Re: [patch 125/166] lib/list: prevent compiler reloads inside 'safe' list iteration

7 Apr 2020

Quoting Linus Torvalds (2020-04-07 18:28:34)
...
On Tue, Apr 7, 2020 at 9:04 AM Chris Wilson chris@chris-wilson.co.uk wrote:
...
It'll take some time to reconstruct the original report, but the case in
question was in removing the last element of the list of the last list,
switch to a global lock over all such lists to park the HW, which in
doing so added one more element to the original list. [If we happen to
be retiring along the kernel timeline in the first place.]
Please point to the real code and the list.

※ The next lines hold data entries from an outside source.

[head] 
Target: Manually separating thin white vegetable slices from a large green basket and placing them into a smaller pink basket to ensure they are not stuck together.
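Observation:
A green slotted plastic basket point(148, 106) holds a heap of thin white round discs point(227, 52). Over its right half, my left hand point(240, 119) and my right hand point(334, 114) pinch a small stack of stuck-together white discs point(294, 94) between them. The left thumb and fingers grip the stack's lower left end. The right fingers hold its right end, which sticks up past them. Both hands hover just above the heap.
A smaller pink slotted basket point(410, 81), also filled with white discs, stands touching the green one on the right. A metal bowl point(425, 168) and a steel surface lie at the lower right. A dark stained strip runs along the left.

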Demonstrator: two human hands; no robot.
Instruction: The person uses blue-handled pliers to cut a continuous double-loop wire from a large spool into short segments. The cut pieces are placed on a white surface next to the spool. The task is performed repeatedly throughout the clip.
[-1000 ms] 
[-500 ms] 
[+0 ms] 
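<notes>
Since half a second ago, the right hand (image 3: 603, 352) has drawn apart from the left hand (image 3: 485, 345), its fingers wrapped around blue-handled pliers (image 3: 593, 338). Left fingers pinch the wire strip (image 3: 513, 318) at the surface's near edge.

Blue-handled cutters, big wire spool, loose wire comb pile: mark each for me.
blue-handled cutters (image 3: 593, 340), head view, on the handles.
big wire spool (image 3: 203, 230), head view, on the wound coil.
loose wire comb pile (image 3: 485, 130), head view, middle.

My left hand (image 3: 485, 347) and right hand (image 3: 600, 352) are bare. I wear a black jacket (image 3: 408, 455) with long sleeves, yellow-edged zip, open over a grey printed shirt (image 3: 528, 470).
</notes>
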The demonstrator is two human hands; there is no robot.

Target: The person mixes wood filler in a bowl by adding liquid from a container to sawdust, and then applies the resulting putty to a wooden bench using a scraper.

Honestly, what you describe sounds complex enough that I think your
locking is simply just buggy.
IOW, this patch seems to really just paper over a locking bug, and the
KASAN report tied to it.
Because the fundamental issue is that READ_ONCE() can not fix a bug
here. Reading the next pointer once fundamentally cannot matter if it
can change concurrently: the code is buggy, and the READ_ONCE() just
means that it gets one or the other value randomly, and that the list
walking is fundamentally racy.
One the other hand, if the next pointer _cannot_ change concurrently,
then READ_ONCE() cannot make a difference.
So as fat as I can tell, we have two possibilities, and in both cases
changing the code to use READ_ONCE() is not the right thing to do. In
one case it hides a bug, and in another case it's just pointless.
...
list->next changed from pointing to list_head, to point to the new
element instead. However, we don't have to check the next element yet
and want to terminate the list iteration.

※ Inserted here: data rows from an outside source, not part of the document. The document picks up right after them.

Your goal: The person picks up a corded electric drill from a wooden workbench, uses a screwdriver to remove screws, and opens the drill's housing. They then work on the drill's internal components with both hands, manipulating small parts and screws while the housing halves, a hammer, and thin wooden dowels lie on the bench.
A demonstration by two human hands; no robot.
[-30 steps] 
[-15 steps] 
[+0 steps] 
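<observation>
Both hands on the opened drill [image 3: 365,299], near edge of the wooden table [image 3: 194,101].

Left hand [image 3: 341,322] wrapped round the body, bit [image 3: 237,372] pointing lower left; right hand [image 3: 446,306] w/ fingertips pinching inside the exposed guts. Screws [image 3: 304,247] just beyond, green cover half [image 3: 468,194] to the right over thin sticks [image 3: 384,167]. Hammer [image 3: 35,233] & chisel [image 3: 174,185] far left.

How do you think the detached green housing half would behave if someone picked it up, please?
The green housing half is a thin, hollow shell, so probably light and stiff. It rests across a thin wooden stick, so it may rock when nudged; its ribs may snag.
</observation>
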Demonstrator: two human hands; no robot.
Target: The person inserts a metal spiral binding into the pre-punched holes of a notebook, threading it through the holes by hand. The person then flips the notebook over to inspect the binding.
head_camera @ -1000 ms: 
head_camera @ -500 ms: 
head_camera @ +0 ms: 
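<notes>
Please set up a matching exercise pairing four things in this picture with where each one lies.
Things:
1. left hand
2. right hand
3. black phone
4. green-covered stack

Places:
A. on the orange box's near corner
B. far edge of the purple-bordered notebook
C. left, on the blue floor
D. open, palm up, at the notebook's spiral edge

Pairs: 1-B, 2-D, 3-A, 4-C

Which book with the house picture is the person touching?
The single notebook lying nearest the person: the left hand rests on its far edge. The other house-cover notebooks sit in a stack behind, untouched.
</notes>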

I'd really like to see the actual code that has that list walking. You say:
...
For reference,
drivers/gpu/drm/i915/gt/intel_engine_pm.c::__engine_park()
.. but that function doesn't have any locking or list-walking. Is it
the "call_idle_barriers()" loop? What is it?
list_for_each_safe @ intel_gt_requests.c::retire_requests
list_del @ i915_requests.c::i915_request_retire
list_add @ i915_requests.c::__i915_request_create
...
I'd really like to see the KASAN report and the discussion about this change.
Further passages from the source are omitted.